### Task brief
Reproduce everything from the line that contains "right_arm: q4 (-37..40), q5" down to the line that contains "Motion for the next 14" in the listing below, word for word and nothing more. Leave the pictures out.

### Records supplied
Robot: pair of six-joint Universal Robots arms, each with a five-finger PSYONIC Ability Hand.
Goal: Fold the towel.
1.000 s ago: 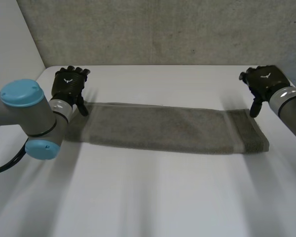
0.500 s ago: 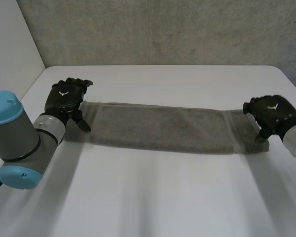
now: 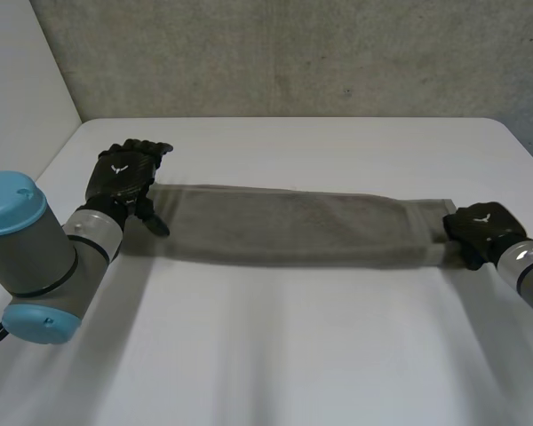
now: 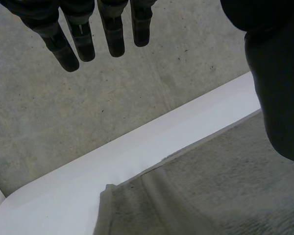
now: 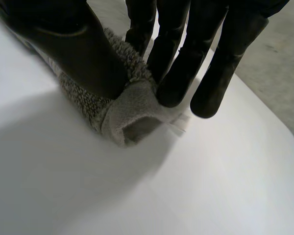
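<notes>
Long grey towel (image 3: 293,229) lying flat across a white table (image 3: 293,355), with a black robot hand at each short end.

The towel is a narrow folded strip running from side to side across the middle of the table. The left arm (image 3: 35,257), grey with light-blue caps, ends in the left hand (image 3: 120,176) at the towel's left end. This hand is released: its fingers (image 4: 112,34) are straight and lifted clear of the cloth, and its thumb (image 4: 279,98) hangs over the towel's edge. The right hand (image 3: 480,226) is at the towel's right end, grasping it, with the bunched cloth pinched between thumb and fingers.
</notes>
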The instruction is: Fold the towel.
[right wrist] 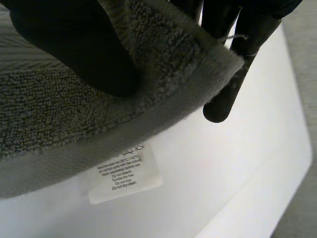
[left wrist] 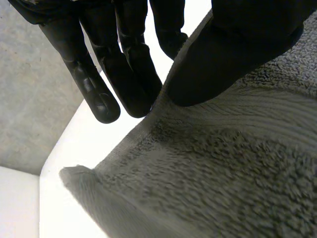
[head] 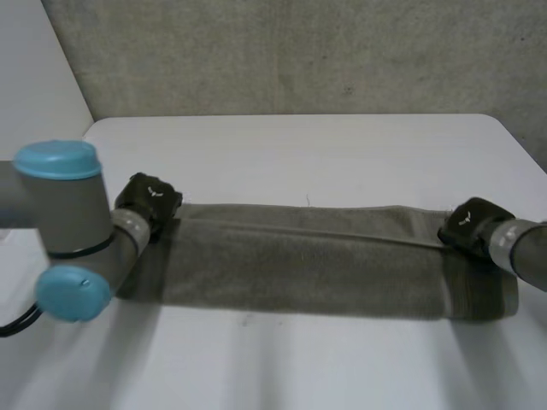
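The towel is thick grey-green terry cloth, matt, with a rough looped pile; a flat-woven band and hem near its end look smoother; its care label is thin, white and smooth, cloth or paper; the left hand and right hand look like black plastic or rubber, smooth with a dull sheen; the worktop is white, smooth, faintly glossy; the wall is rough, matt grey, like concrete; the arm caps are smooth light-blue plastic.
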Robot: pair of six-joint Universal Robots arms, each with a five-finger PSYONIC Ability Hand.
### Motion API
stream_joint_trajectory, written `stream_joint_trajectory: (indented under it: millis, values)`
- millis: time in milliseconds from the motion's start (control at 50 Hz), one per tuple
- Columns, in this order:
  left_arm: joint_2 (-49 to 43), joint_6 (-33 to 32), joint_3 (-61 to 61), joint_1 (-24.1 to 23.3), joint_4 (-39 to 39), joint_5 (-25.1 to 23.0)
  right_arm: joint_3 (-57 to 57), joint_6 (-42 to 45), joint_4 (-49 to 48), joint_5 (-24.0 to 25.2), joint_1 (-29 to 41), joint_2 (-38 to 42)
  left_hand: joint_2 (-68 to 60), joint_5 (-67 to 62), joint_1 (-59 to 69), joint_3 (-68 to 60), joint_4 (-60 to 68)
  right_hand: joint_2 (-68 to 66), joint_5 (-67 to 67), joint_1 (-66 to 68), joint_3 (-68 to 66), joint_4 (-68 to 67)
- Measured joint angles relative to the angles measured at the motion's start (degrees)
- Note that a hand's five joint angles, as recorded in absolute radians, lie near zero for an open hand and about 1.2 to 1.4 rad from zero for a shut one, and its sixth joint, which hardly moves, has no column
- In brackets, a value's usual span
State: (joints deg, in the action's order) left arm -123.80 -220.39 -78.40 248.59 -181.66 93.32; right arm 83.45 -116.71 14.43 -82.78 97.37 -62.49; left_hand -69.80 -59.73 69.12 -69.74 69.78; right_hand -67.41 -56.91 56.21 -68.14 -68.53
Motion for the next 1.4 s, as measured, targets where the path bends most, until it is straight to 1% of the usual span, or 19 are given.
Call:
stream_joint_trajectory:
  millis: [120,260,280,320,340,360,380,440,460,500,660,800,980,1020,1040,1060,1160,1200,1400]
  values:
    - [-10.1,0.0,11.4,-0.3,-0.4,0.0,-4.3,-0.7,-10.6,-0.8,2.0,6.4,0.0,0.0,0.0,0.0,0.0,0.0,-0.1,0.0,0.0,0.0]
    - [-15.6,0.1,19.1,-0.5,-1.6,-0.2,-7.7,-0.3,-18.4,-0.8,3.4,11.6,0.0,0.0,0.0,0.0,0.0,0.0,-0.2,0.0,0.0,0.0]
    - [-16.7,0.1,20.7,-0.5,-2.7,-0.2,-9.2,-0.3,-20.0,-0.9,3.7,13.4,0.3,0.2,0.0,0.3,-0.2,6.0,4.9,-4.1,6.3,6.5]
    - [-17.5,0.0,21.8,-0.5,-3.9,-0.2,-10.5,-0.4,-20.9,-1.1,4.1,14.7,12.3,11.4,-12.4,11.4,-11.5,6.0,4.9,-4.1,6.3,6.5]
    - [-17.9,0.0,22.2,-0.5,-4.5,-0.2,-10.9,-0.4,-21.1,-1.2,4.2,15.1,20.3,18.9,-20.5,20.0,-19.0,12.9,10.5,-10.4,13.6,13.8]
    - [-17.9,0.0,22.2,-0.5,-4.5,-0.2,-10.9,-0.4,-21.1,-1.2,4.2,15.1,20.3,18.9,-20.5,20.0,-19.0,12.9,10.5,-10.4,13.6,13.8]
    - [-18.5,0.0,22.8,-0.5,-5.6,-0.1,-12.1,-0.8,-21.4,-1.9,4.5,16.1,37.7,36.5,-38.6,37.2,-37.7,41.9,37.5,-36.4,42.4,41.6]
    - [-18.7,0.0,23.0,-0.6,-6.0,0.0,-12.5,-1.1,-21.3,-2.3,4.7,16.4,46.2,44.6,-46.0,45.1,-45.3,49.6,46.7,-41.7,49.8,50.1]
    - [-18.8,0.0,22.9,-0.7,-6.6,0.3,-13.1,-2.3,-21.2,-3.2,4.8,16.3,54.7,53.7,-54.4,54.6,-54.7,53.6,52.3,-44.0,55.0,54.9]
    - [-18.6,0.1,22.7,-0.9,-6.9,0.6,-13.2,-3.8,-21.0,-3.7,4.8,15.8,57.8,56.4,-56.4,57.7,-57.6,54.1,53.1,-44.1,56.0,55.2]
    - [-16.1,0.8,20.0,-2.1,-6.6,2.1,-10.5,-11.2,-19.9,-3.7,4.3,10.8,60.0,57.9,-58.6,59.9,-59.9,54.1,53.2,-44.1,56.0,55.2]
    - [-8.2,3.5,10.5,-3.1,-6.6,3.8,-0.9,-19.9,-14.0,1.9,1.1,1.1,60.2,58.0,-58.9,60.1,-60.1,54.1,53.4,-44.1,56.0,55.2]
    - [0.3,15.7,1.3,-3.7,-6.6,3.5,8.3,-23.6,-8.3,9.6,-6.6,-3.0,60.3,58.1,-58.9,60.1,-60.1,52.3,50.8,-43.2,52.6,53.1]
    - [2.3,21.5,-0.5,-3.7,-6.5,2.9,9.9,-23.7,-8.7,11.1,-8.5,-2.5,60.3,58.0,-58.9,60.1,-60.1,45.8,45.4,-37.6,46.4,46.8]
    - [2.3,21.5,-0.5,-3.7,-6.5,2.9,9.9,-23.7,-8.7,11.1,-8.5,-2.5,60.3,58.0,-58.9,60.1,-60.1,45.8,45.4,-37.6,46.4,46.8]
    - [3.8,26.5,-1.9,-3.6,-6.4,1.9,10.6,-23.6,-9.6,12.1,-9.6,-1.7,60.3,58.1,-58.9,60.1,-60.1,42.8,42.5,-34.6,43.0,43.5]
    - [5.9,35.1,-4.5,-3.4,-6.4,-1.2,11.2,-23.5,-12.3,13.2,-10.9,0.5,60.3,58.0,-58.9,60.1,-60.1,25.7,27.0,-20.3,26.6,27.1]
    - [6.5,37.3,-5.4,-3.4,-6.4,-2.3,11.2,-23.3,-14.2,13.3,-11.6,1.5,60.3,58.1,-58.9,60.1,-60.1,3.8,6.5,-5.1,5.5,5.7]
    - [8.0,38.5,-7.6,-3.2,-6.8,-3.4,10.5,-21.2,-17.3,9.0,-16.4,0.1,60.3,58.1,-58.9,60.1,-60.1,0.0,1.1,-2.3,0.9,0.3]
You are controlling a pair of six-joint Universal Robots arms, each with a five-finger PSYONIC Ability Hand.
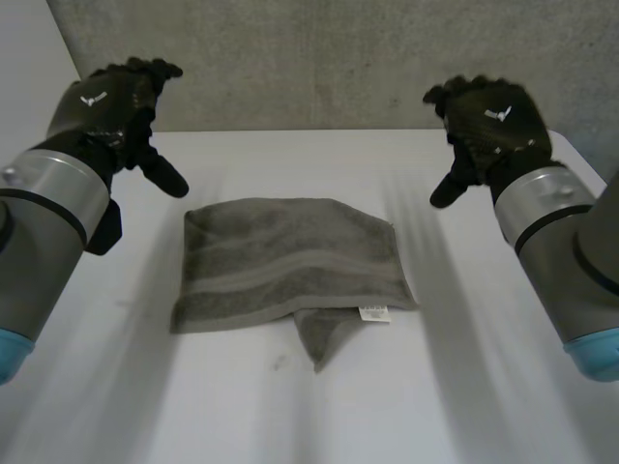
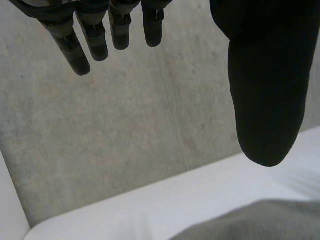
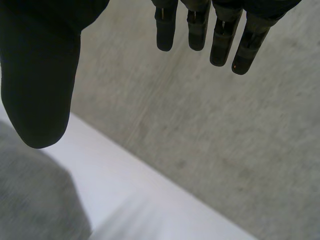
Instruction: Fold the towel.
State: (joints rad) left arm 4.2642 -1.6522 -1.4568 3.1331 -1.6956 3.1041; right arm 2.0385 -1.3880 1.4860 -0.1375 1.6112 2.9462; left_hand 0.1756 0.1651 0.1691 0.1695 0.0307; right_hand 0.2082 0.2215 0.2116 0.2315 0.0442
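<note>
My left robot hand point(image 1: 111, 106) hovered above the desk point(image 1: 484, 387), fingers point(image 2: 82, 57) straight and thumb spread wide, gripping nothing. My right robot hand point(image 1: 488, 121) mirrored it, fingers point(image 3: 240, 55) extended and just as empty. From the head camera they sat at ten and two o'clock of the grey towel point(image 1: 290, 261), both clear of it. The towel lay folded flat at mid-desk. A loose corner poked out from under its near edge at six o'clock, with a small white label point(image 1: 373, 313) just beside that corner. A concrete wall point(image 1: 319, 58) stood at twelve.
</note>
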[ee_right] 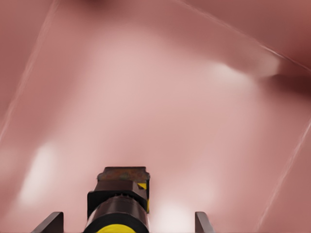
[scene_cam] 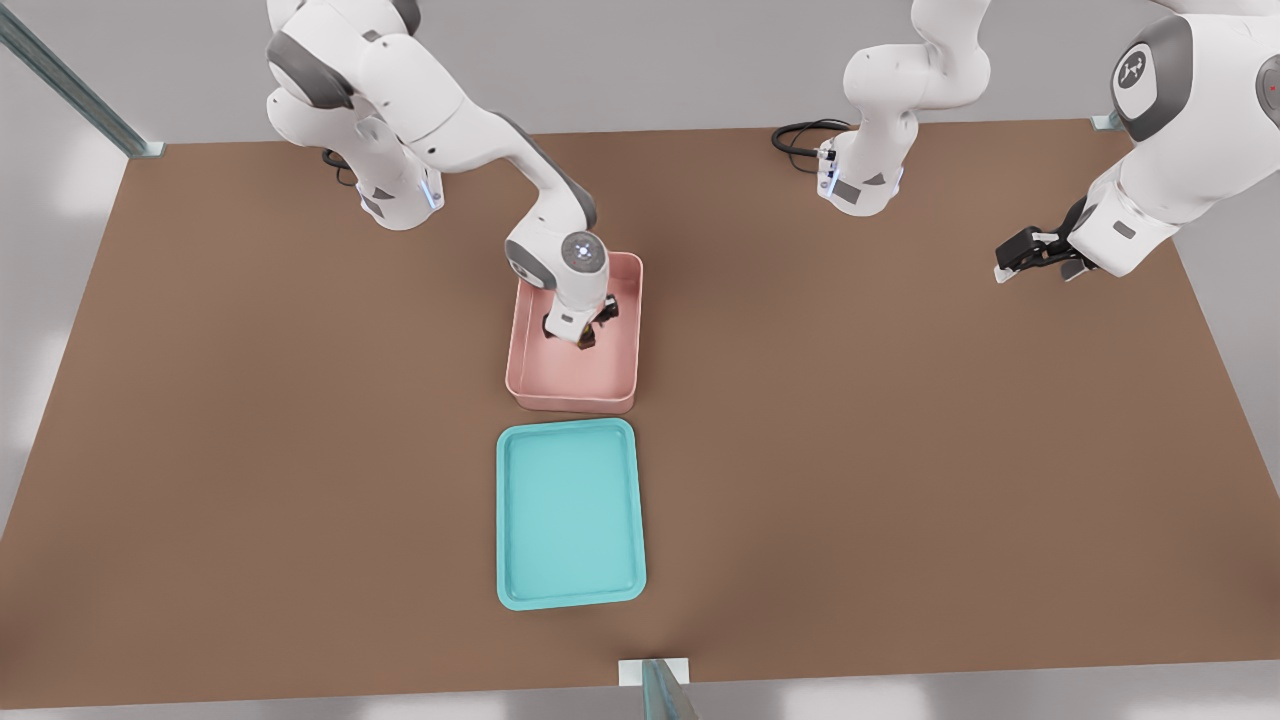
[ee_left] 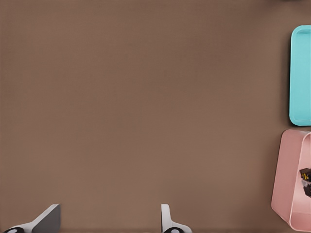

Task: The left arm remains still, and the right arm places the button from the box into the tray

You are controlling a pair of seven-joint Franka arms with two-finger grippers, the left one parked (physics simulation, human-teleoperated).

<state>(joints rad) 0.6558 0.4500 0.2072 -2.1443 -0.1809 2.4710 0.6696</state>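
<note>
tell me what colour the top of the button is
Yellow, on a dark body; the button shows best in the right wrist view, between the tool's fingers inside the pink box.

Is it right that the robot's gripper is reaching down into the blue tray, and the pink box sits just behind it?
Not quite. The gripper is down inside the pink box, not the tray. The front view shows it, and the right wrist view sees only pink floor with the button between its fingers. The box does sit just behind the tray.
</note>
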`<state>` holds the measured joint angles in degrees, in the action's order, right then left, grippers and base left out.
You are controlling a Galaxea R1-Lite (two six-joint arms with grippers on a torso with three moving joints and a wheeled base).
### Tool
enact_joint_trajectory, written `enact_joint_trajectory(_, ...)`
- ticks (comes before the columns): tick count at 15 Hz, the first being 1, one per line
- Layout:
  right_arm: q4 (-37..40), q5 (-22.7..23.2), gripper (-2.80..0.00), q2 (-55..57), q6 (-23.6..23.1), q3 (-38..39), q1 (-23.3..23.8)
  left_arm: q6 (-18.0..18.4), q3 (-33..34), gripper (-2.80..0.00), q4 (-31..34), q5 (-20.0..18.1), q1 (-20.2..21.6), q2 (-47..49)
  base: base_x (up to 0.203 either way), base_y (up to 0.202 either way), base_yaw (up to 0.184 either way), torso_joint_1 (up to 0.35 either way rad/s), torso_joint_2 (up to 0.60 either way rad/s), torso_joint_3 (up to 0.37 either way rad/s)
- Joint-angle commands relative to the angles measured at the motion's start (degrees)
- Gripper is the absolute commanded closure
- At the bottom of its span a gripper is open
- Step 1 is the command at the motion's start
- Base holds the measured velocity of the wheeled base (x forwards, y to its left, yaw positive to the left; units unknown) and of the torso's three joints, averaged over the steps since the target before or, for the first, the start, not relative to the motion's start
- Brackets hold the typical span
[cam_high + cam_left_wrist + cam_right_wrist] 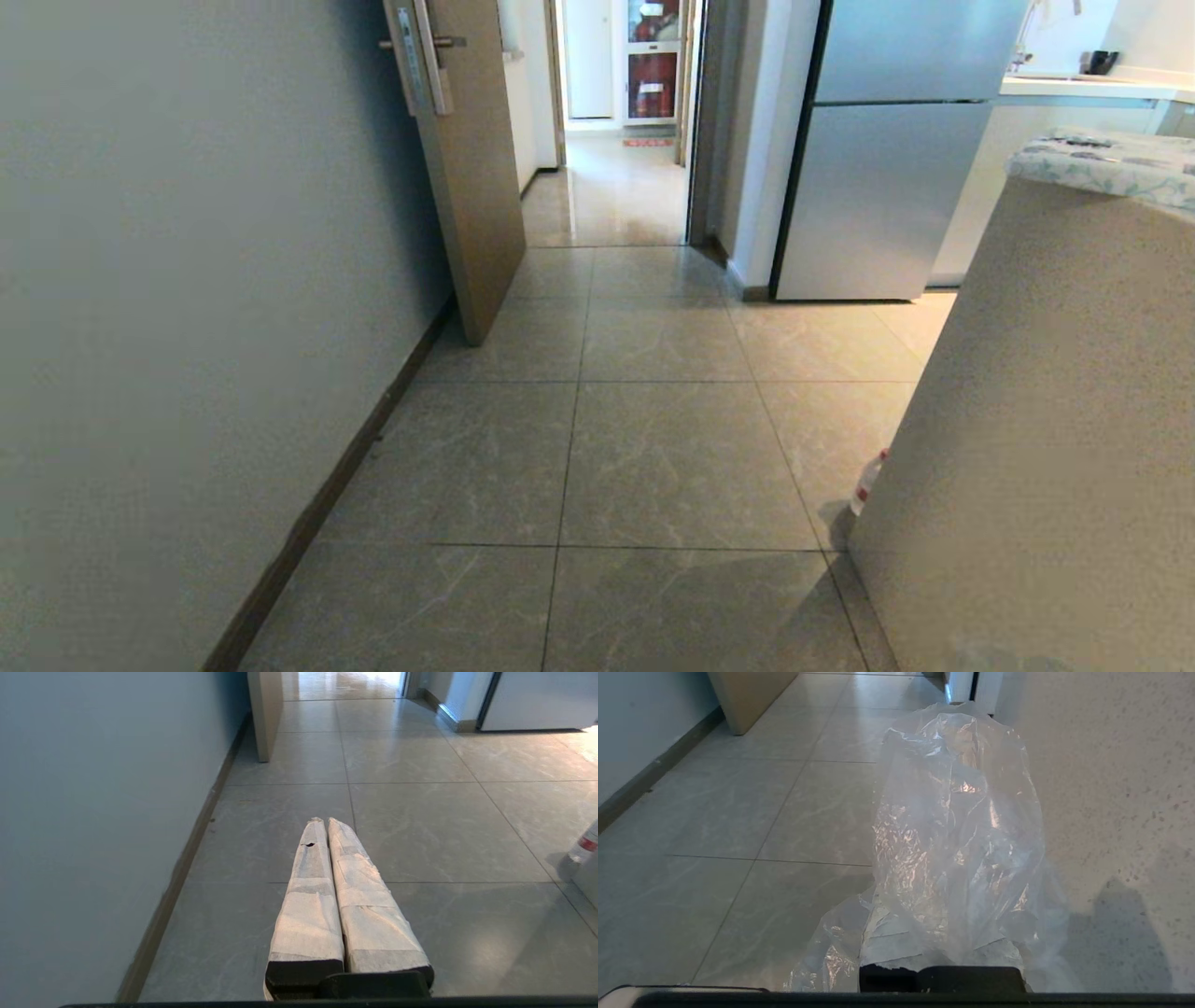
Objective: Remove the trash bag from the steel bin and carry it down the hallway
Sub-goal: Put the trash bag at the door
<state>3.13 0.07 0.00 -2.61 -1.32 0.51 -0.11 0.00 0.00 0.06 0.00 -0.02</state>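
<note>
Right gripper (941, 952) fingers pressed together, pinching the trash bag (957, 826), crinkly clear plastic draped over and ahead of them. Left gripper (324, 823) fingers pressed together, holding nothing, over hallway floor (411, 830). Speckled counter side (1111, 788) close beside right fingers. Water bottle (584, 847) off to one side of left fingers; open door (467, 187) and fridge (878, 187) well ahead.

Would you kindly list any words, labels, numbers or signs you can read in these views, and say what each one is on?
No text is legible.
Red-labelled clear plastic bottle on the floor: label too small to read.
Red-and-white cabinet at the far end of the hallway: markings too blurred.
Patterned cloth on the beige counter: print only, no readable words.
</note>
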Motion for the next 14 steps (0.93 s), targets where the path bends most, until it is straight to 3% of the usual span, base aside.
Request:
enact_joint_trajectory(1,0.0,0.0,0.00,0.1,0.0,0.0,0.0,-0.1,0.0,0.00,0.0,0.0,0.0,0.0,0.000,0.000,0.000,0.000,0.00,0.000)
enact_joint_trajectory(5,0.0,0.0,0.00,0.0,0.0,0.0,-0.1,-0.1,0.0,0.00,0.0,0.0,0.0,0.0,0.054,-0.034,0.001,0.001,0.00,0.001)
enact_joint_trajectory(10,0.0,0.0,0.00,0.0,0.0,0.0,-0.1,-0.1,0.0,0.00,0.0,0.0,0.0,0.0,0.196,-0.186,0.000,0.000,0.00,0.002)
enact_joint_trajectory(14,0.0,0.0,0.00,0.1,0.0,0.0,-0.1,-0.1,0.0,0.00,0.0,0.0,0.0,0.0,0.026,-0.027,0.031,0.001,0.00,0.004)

### Finished task
  right_arm: q4 (-37..40), q5 (-22.7..23.2), gripper (-2.80..0.00), q2 (-55..57), q6 (-23.6..23.1), q3 (-38..39), q1 (-23.3..23.8)
  left_arm: q6 (-18.0..18.4), q3 (-33..34), gripper (-2.80..0.00), q4 (-31..34), q5 (-20.0..18.1), q1 (-20.2..21.6), q2 (-47..49)
  base: base_x (up to 0.203 either way), base_y (up to 0.202 either way), base_yaw (up to 0.184 either way), torso_joint_1 (up to 0.35 either way rad/s), torso_joint_2 (up to 0.60 either way rad/s), torso_joint_3 (up to 0.37 either way rad/s)
- Joint-angle commands relative to the angles measured at the motion's start (degrees)
- Gripper is the absolute commanded closure
- At the bottom of its span a gripper is open
- Step 1 is the command at the motion's start
- Base holds the measured velocity of the wheeled base (x forwards, y to its left, yaw positive to the left; units unknown) and of the torso's three joints, averaged over the steps since the target before or, for the first, the start, not relative to the motion's start
- Brackets hold the typical span
[cam_high + cam_left_wrist + cam_right_wrist] 
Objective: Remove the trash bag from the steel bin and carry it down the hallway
Sub-goal: Put the trash bag at the door
<state>3.13 0.07 0.00 -2.61 -1.32 0.51 -0.11 0.00 0.00 0.06 0.00 -0.02</state>
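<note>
Right gripper (941, 952) fingers pressed together, pinching the trash bag (957, 826), crinkly clear plastic draped over and ahead of them. Left gripper (324, 823) fingers pressed together, holding nothing, over hallway floor (411, 830). Speckled counter side (1111, 788) close beside right fingers. Water bottle (584, 847) off to one side of left fingers; open door (467, 187) and fridge (878, 187) well ahead.

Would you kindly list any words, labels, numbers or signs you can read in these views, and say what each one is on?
No text is legible.
Red-labelled clear plastic bottle on the floor: label too small to read.
Red-and-white cabinet at the far end of the hallway: markings too blurred.
Patterned cloth on the beige counter: print only, no readable words.
</note>
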Motion for the next 14 steps (0.93 s), targets where the path bends most, until it is straight to 3% of the usual span, base aside.

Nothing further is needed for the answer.